• _TASK REQUIREMENTS_
Among the lines below, tally those that hold "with". Return the number and nothing more.

• _EXTRACTED ENTRIES_
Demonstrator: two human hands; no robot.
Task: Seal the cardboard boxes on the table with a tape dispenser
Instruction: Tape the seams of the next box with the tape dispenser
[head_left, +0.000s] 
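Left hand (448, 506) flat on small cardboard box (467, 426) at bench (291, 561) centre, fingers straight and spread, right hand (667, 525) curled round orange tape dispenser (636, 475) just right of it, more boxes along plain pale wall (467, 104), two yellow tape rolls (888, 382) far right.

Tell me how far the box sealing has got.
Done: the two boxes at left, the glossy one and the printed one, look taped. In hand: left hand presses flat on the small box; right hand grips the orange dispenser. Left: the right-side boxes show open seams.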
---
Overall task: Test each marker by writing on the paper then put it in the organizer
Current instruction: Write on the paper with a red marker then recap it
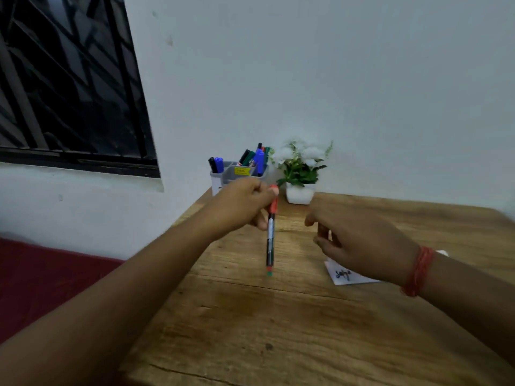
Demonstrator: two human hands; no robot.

• _WRITTEN REPLY_
3